* WHAT THE EXERCISE ASKS *
Please write each record out again word for word.

—————

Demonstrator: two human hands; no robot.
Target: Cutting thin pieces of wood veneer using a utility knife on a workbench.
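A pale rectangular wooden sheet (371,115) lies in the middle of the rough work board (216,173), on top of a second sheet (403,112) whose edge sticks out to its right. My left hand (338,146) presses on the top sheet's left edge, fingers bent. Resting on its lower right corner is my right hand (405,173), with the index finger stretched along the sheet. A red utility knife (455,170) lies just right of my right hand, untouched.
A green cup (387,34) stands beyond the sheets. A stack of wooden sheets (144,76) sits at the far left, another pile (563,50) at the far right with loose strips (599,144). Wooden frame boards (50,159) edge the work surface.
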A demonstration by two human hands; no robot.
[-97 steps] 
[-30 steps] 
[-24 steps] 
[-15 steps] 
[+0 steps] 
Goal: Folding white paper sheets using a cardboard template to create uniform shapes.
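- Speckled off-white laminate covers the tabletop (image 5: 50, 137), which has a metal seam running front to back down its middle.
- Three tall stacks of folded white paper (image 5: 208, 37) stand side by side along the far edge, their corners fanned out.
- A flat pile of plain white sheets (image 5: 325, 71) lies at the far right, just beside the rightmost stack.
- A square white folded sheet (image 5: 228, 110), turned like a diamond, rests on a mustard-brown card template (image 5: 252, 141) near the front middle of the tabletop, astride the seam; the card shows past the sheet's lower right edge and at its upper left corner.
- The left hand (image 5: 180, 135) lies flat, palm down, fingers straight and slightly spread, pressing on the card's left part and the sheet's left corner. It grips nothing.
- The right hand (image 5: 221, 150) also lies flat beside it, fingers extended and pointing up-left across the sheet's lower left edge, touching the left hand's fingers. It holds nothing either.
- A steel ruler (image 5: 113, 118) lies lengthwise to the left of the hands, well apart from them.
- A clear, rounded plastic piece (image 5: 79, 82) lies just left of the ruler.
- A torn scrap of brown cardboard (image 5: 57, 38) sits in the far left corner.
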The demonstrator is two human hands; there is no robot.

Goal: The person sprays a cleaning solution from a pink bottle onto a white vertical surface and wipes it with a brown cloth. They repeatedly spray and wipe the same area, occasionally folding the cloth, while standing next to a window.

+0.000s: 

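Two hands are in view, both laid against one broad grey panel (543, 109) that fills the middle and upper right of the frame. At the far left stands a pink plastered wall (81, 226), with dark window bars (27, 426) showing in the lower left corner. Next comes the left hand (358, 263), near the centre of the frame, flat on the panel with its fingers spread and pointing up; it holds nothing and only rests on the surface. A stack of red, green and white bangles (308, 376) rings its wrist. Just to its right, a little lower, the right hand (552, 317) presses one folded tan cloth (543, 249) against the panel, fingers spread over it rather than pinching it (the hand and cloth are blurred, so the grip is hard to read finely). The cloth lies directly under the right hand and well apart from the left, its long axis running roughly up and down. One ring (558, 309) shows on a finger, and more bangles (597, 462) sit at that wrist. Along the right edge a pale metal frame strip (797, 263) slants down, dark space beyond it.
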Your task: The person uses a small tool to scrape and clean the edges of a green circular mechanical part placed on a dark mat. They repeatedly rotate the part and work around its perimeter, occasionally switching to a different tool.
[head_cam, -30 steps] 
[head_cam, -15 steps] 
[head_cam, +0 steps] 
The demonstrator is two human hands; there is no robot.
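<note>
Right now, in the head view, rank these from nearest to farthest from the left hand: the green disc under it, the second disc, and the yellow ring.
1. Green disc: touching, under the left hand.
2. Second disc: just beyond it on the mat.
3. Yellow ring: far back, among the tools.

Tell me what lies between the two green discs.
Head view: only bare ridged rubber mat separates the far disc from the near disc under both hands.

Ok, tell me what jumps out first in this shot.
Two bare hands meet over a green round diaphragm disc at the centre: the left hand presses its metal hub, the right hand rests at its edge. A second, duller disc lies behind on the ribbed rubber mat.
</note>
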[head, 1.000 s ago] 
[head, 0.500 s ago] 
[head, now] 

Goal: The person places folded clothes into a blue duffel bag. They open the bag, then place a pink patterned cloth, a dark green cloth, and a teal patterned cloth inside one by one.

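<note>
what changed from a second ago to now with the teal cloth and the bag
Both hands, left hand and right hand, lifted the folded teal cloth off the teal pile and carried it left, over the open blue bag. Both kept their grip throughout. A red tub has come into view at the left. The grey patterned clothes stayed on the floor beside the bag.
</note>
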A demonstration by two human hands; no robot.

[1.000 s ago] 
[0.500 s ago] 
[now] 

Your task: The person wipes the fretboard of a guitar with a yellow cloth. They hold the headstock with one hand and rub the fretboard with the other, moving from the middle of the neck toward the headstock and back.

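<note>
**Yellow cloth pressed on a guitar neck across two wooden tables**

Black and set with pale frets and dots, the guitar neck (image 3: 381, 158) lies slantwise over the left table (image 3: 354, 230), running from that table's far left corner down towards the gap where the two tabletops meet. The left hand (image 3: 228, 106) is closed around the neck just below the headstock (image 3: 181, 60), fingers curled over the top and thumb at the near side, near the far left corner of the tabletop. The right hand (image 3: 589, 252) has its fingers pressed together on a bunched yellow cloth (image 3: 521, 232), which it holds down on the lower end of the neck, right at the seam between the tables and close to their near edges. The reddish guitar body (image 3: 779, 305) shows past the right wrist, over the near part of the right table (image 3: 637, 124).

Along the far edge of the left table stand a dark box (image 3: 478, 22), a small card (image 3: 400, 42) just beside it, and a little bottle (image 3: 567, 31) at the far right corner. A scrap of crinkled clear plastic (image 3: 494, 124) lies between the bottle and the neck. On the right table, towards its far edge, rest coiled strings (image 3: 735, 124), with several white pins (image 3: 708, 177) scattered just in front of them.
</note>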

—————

* RESPONSE BELOW *
Demonstrator: two human hands; no robot.
Target: Cutting thin pieces of wood veneer using a utility knife on a workbench.
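A pale rectangular wooden sheet (371,115) lies in the middle of the rough work board (216,173), on top of a second sheet (403,112) whose edge sticks out to its right. My left hand (338,146) presses on the top sheet's left edge, fingers bent. Resting on its lower right corner is my right hand (405,173), with the index finger stretched along the sheet. A red utility knife (455,170) lies just right of my right hand, untouched.
A green cup (387,34) stands beyond the sheets. A stack of wooden sheets (144,76) sits at the far left, another pile (563,50) at the far right with loose strips (599,144). Wooden frame boards (50,159) edge the work surface.
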A demonstration by two human hands; no robot.
[-97 steps] 
[-30 steps] 
[-24 steps] 
[-15 steps] 
[+0 steps] 
Goal: Folding white paper sheets using a cardboard template to create uniform shapes.
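- Speckled off-white laminate covers the tabletop (image 5: 50, 137), which has a metal seam running front to back down its middle.
- Three tall stacks of folded white paper (image 5: 208, 37) stand side by side along the far edge, their corners fanned out.
- A flat pile of plain white sheets (image 5: 325, 71) lies at the far right, just beside the rightmost stack.
- A square white folded sheet (image 5: 228, 110), turned like a diamond, rests on a mustard-brown card template (image 5: 252, 141) near the front middle of the tabletop, astride the seam; the card shows past the sheet's lower right edge and at its upper left corner.
- The left hand (image 5: 180, 135) lies flat, palm down, fingers straight and slightly spread, pressing on the card's left part and the sheet's left corner. It grips nothing.
- The right hand (image 5: 221, 150) also lies flat beside it, fingers extended and pointing up-left across the sheet's lower left edge, touching the left hand's fingers. It holds nothing either.
- A steel ruler (image 5: 113, 118) lies lengthwise to the left of the hands, well apart from them.
- A clear, rounded plastic piece (image 5: 79, 82) lies just left of the ruler.
- A torn scrap of brown cardboard (image 5: 57, 38) sits in the far left corner.
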The demonstrator is two human hands; there is no robot.

Goal: The person sprays a cleaning solution from a pink bottle onto a white vertical surface and wipes it with a brown cloth. They repeatedly spray and wipe the same area, occasionally folding the cloth, while standing next to a window.

+0.000s: 

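Two hands are in view, both laid against one broad grey panel (543, 109) that fills the middle and upper right of the frame. At the far left stands a pink plastered wall (81, 226), with dark window bars (27, 426) showing in the lower left corner. Next comes the left hand (358, 263), near the centre of the frame, flat on the panel with its fingers spread and pointing up; it holds nothing and only rests on the surface. A stack of red, green and white bangles (308, 376) rings its wrist. Just to its right, a little lower, the right hand (552, 317) presses one folded tan cloth (543, 249) against the panel, fingers spread over it rather than pinching it (the hand and cloth are blurred, so the grip is hard to read finely). The cloth lies directly under the right hand and well apart from the left, its long axis running roughly up and down. One ring (558, 309) shows on a finger, and more bangles (597, 462) sit at that wrist. Along the right edge a pale metal frame strip (797, 263) slants down, dark space beyond it.
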Your task: The person uses a small tool to scrape and clean the edges of a green circular mechanical part placed on a dark mat. They repeatedly rotate the part and work around its perimeter, occasionally switching to a different tool.
[head_cam, -30 steps] 
[head_cam, -15 steps] 
[head_cam, +0 steps] 
The demonstrator is two human hands; there is no robot.
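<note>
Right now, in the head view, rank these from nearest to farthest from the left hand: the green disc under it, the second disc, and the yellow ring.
1. Green disc: touching, under the left hand.
2. Second disc: just beyond it on the mat.
3. Yellow ring: far back, among the tools.

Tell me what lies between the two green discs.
Head view: only bare ridged rubber mat separates the far disc from the near disc under both hands.

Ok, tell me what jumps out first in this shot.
Two bare hands meet over a green round diaphragm disc at the centre: the left hand presses its metal hub, the right hand rests at its edge. A second, duller disc lies behind on the ribbed rubber mat.
</note>
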[head, 1.000 s ago] 
[head, 0.500 s ago] 
[head, now] 

Goal: The person places folded clothes into a blue duffel bag. They open the bag, then place a pink patterned cloth, a dark green cloth, and a teal patterned cloth inside one by one.

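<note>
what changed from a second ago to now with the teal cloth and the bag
Both hands, left hand and right hand, lifted the folded teal cloth off the teal pile and carried it left, over the open blue bag. Both kept their grip throughout. A red tub has come into view at the left. The grey patterned clothes stayed on the floor beside the bag.
</note>
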A demonstration by two human hands; no robot.

[1.000 s ago] 
[0.500 s ago] 
[now] 

Your task: The person wipes the fretboard of a guitar with a yellow cloth. They hold the headstock with one hand and rub the fretboard with the other, moving from the middle of the neck toward the headstock and back.

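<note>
**Yellow cloth pressed on a guitar neck across two wooden tables**

Black and set with pale frets and dots, the guitar neck (image 3: 381, 158) lies slantwise over the left table (image 3: 354, 230), running from that table's far left corner down towards the gap where the two tabletops meet. The left hand (image 3: 228, 106) is closed around the neck just below the headstock (image 3: 181, 60), fingers curled over the top and thumb at the near side, near the far left corner of the tabletop. The right hand (image 3: 589, 252) has its fingers pressed together on a bunched yellow cloth (image 3: 521, 232), which it holds down on the lower end of the neck, right at the seam between the tables and close to their near edges. The reddish guitar body (image 3: 779, 305) shows past the right wrist, over the near part of the right table (image 3: 637, 124).

Along the far edge of the left table stand a dark box (image 3: 478, 22), a small card (image 3: 400, 42) just beside it, and a little bottle (image 3: 567, 31) at the far right corner. A scrap of crinkled clear plastic (image 3: 494, 124) lies between the bottle and the neck. On the right table, towards its far edge, rest coiled strings (image 3: 735, 124), with several white pins (image 3: 708, 177) scattered just in front of them.
</note>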

The complete answer has now been given.